- DATASET EXTRACT
.....
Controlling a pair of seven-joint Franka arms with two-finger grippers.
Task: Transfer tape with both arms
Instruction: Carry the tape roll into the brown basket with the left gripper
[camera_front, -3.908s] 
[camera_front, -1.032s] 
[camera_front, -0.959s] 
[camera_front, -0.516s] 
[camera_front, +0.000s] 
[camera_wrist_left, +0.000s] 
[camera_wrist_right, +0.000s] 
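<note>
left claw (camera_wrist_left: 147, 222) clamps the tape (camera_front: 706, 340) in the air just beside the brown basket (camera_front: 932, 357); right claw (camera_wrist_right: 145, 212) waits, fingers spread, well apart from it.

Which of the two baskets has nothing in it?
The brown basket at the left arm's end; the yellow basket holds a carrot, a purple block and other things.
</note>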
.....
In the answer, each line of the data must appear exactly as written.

- COMPLETED TASK
Controlling a pair of seven-joint Franka arms with two-finger grippers.
Task: Transfer tape with both arms
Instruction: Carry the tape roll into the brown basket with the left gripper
[camera_front, -3.908s] 
[camera_front, -1.032s] 
[camera_front, -0.959s] 
[camera_front, -0.516s] 
[camera_front, +0.000s] 
[camera_wrist_left, +0.000s] 
[camera_wrist_right, +0.000s] 
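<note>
left claw (camera_wrist_left: 147, 222) clamps the tape (camera_front: 706, 340) in the air just beside the brown basket (camera_front: 932, 357); right claw (camera_wrist_right: 145, 212) waits, fingers spread, well apart from it.

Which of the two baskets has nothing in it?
The brown basket at the left arm's end; the yellow basket holds a carrot, a purple block and other things.
</note>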

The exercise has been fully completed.